There's a number of things going on here.
First, all modern disk technologies are optimised for bulk transfers. If you need to move 100MB of data, they'll do it much faster if they're in one contiguous block instead of scattered all over the place. SSDs help a lot here, but even they prefer data in contiguous blocks.
Second, resilvering is pretty optimal as far as disk operations goes. You read a massive contiguous chunk of data from one disk, do some fast CPU ops on it, then rewrite it in another big contiguous chunk to another disk. If power fails partway through, no big deal - you'll just ignore any data with bad checksums and carry on as per normal.
Third, deleting a file is really slow. ZFS is particularly bad, but practically all filesystems are slow to delete. They must modify a large number of different chunks of data on the disk and time it correctly (i.e. wait) so the filesystem is not damaged if power fails.

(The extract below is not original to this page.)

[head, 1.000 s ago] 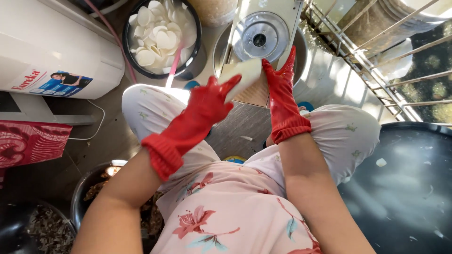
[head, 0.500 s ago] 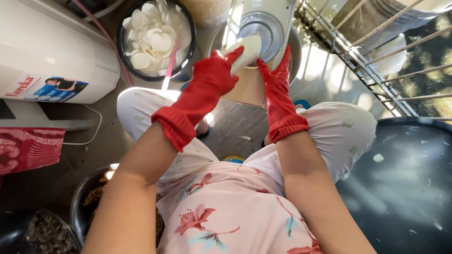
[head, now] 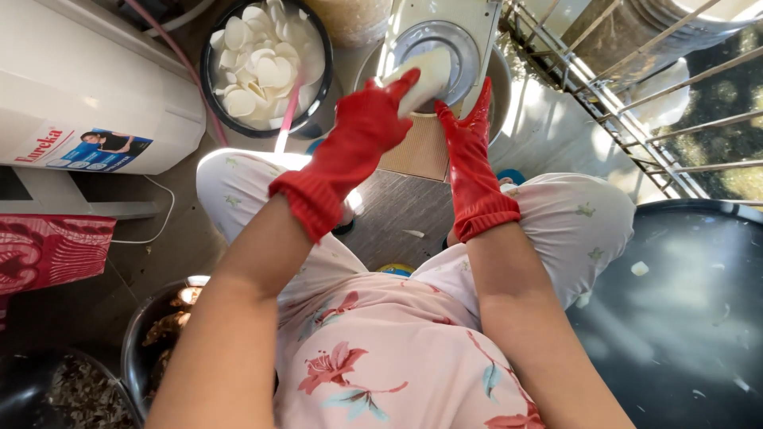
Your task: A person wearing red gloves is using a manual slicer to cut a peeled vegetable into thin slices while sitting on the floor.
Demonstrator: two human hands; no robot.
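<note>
Both my hands wear red rubber gloves. My left hand (head: 362,131) grips a pale, peeled chunk of vegetable (head: 425,75) and presses it against the round metal disc (head: 437,48) of a slicing machine in front of me. On the chunk's right side my right hand (head: 469,147) rests with its fingers straight and pointing up. A black bowl (head: 208,75) with several thin white slices stands to the left of the machine.
A white appliance (head: 87,95) lies at the left, a red patterned cloth (head: 48,250) below it. Dark bowls with brown peelings (head: 163,334) sit by my left knee. A large black tub (head: 683,310) is at the right, metal railing (head: 628,103) behind it.
My left hand has lifted the pale chunk up and forward onto the metal disc. My right hand has followed alongside it.
</note>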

How is it possible that resilvering the whole array takes an hour, but deleting from the disk takes 4 days?
Resilvering is something that disks are really fast at, and deletion is something that disks are slow at. Per megabyte of disk, you only have to do a little bit of resilvering. You might have a thousand files in that space which need to be deleted.
70 deletions/second seems very very bad performance
It depends. I would not be surprised by this. You haven't mentioned what type of SSD you're using. Modern Intel and Samsung SSDs are pretty good at this sort of operation (read-modify-write) and will perform better. Cheaper/older SSDs (e.g. Corsair) will be slow. The number of I/O operations per second (IOPS) is the determining factor here.
ZFS is particularly slow to delete things. Normally, it will perform deletions in the background so you don't see the delay. If you're doing a huge number of them it can't hide it and must delay you.
Appendix: why are deletions slow?
- Deleting a file requires a several steps. The file metadata must be marked as 'deleted', and eventually it must be reclaimed so the space can be reused. ZFS is a 'log structured filesystem' which performs best if you only ever create things, never delete them. The log structure means that if you delete something, there's a gap in the log and so other data must be rearranged (defragmented) to fill the gap. This is invisible to the user but generally slow.
- The changes must be made in such a way that if power were to fail partway through, the filesystem remains consistent. Often, this means waiting until the disk confirms that data really is on the media; for an SSD, that can take a long time (hundreds of milliseconds). The net effect of this is that there is a lot more bookkeeping (i.e. disk I/O operations).
- All of the changes are small. Instead of reading, writing and erasing whole flash blocks (or cylinders for a magnetic disk) you need to modify a little bit of one. To do this, the hardware must read in a whole block or cylinder, modify it in memory, then write it out to the media again. This takes a long time.